It’s the little details that get you. 

Carol Ivers of Fayette and her granddaughter Sarah Cholewinski of Brunswick. Submitted photo

It’s one thing to hear that a woman has been killed in yet another deadly crash on Route 4 in Turner. It’s sad, yes, but how many times have you heard this very same report over the years? The mind goes numb to it after all because there are fatal wrecks near every day and … well, you can’t cry over them all. 

But then you learn that the dead woman on Route 4 was a sweet 79-year-old woman who had been bringing Christmas gifts and baked goods to the people she loved with all her heart. You learn that her name was Carol Ivers and you learn all about the grieving family left behind. 

You see the pictures. In some of them, Ivers just looks sweet and happy as she poses with her granddaughter.
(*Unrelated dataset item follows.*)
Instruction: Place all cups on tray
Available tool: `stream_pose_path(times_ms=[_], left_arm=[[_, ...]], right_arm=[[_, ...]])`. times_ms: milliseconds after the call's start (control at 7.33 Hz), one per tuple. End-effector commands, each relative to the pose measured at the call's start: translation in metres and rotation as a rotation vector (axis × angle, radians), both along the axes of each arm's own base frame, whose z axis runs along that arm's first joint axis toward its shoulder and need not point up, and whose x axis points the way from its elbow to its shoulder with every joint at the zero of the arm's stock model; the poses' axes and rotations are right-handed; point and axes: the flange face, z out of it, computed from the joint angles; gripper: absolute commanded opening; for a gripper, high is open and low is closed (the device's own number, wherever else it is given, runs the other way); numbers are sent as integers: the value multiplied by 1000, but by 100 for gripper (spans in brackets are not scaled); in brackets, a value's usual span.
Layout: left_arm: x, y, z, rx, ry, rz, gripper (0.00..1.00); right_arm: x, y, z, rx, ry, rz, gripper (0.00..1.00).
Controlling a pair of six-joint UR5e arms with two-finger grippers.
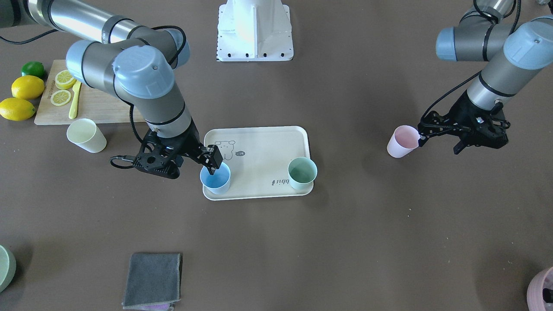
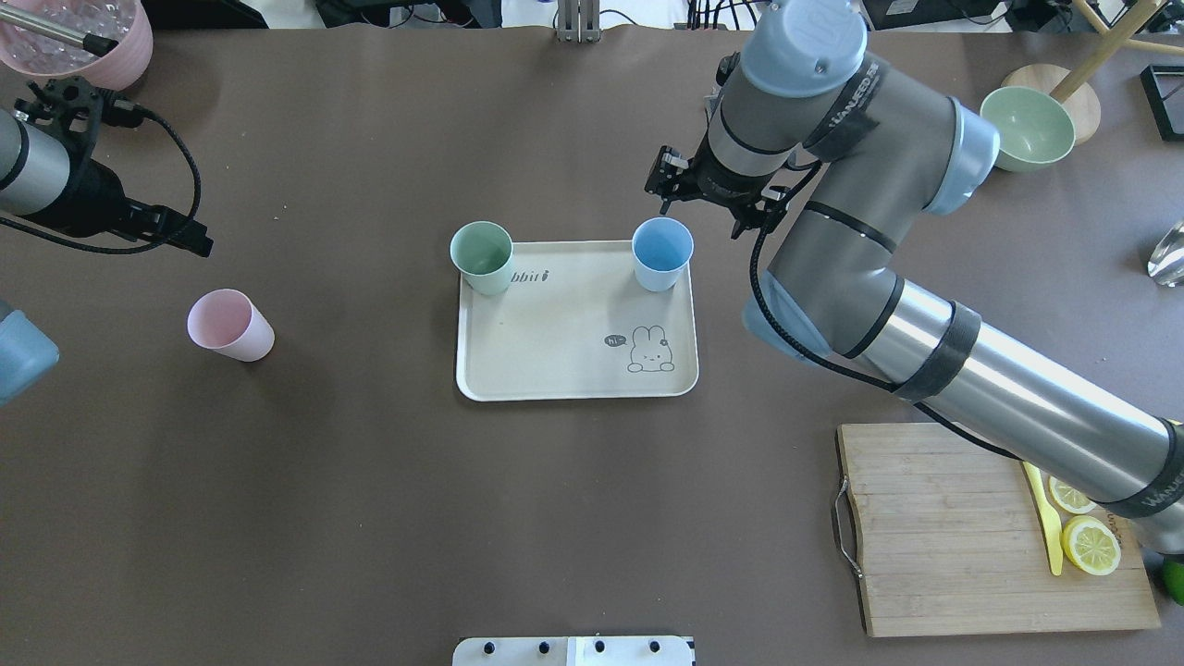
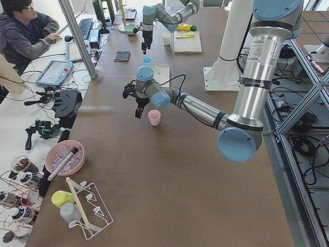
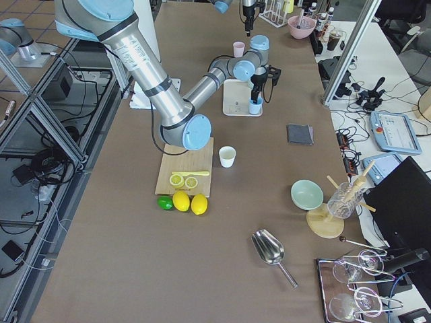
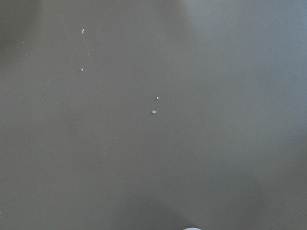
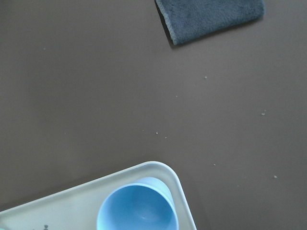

In others, she sticks out her tongue and makes faces at the camera like a playful youngster. You see the pictures of Ivers smiling happily as she sits with her grandchildren and maybe she starts to remind you of your own mother, your grandmother or your favorite aunt. 

“My grandmother’s personality was magnetic,” Sarah Cholewinski of Brunswick said. “She wasn’t afraid to be silly or make a mess … she just wanted to make people smile. Her presence was like a warm hug, her laugh infectious. I miss her every day.”

You look at those photos, hear those stories and kind of wish you’d known the lady in life, but it’s too late now because while she was delivering Christmas loot to those she so adores, some guy reportedly street racing along Route 4 plowed right into her little Hyundai and killed her.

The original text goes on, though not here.